神酒居高臨下地看著她,微微垂著眼眸,生出些神性的悲憫。
“你已經是雇傭兵的一員了……現在的你理應獨立,不需要像仆人一樣跟在我身後。”
騙人。
和歌子呆呆凝望著對方。她沒有神酒那麼聰明,可她就是能看出來神酒在撒謊,隻是不明白為什麼。
小的時候也是這樣。
每次神酒口是心非,她能看出來,卻想破頭了也不知道原因。
要是自己沒那麼笨就好了。
“是不是鷹陸的國王把你搶走,脅迫你待在這裡?”慌亂間,和歌子腦子裡閃過所有的可能性,“我,我一定會想辦法把你救出去的……”
神酒忽然做了個手勢,示意她噤聲。
幾乎是瞬間,和歌子就閉上了嘴。這是兩人之間絕對的默契。
神酒死死盯著她的頸間,那一刹那,聖女完美的表情出現了一絲裂縫。
“這是什麼?”她用一根手指拎起和歌子戴著的那條銀鏈子,輕聲問。
鏈子的樣式很是普通,細細地晃蕩在脖頸處,如果不細看幾乎發現不了。就算看到了,也不會特彆注意。
可神酒注意到了。
那並不是銀,而是另一種成色極為相似的金屬,唯有相當懂行之人能夠辨認出來。在彌奧斯的首都,戴上這種首飾的寓意是訂婚。
她拎著鏈子的手微微收緊,再次發問:“你訂婚了?”
頭一次,和歌子避開了那目光。
神酒還有什麼不明白的。
“解釋。”她又問,“什麼時候的事?是誰?”
和歌子心中忐忑,連忙解釋:“是幾個月前,王後殿下興致大發,非要給雇傭兵賜婚,師父不讓我直接拒絕,說之後再慢慢想辦法推辭……我甚至還沒有見過對方,聽說她也不想見我……”
她說了一大通,也不知對方聽進去了多少。
忽地,神酒打斷了她。
“是什麼樣的Omega?做什麼的?長得美嗎?”
和歌子一愣,隨即老老實實地回答:“也是雇傭兵,看畫像,很美。”
她看到神酒的眼中浮現出不知是受傷還是什麼的神情。
隨後自己被一下子推開。
僅是這個動作,就讓神酒的麵頰愈發潮紅。她跌坐在軟椅上,微微喘氣,倏然露出個冷笑。
“你很好,和歌子。”她翻來覆去地說了好幾遍,“你很好。”
這是今夜她第一次叫和歌子的名字。
櫻桃香味已經濃到了一種令人難以忽視的地步了,和歌子根本無法抵抗,有種想要釋放出自己信息素的衝動,卻又怕傷到神酒,隻能無措地跪坐在原地,死死抓著自己的腿。
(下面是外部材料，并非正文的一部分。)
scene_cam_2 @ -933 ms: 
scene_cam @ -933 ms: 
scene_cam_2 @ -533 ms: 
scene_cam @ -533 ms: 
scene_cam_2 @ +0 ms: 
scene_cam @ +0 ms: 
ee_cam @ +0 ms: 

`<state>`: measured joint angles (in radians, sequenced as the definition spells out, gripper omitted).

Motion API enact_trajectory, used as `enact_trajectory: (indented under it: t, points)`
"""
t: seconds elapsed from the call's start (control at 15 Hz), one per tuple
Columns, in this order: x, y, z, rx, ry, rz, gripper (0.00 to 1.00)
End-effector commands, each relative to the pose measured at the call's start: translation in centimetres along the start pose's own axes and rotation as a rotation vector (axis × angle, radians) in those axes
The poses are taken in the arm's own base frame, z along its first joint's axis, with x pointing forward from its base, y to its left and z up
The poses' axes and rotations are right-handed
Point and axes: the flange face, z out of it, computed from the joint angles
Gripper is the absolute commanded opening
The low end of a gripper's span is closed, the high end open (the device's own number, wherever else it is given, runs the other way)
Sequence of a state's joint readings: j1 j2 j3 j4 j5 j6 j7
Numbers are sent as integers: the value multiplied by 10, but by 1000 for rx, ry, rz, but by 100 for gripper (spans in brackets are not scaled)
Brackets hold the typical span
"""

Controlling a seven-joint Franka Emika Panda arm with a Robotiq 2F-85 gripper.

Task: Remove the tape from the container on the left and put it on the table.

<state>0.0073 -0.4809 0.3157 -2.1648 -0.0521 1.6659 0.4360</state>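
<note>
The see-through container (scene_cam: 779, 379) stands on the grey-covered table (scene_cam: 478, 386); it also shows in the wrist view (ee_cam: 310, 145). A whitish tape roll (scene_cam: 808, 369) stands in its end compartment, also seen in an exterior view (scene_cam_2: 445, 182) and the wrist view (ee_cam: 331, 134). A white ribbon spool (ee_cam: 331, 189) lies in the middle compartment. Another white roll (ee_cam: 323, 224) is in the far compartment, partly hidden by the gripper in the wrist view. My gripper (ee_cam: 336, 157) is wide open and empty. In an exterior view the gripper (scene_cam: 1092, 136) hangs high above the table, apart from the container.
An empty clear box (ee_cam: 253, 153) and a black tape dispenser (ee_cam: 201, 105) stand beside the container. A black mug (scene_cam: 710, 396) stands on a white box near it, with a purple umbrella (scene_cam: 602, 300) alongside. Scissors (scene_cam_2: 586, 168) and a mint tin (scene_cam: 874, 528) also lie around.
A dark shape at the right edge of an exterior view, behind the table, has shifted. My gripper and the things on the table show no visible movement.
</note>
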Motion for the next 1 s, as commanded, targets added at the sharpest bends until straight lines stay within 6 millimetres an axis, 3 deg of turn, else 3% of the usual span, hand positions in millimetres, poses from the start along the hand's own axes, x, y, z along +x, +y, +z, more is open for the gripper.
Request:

神酒前一秒還趕她走,為什麼又要突然猛烈散發信息素讓自己這樣難受。
她不明白。
她總是不明白。
和歌子知道自己很笨,可要是神酒能告訴她理由就好了。
神酒要知道她“訂婚”對象的情況,她就據實以告,可為什麼實話也會讓神酒生氣。
聖女大人低頭理好了微微淩亂的裙袍,重新將目光投向麵前已經快要失態的Alpha。
“訂婚”這兩個字在短短的時間內就衝昏了她的頭腦,讓神酒其實也不太清楚自己在做什麼。
“有未婚妻了,也會對我發情嗎?”她問。
和歌子的皮膚也變得嫣紅起來,她本能地想要靠近信息素的來源,卻又被神酒光裸的腳踩住了手背。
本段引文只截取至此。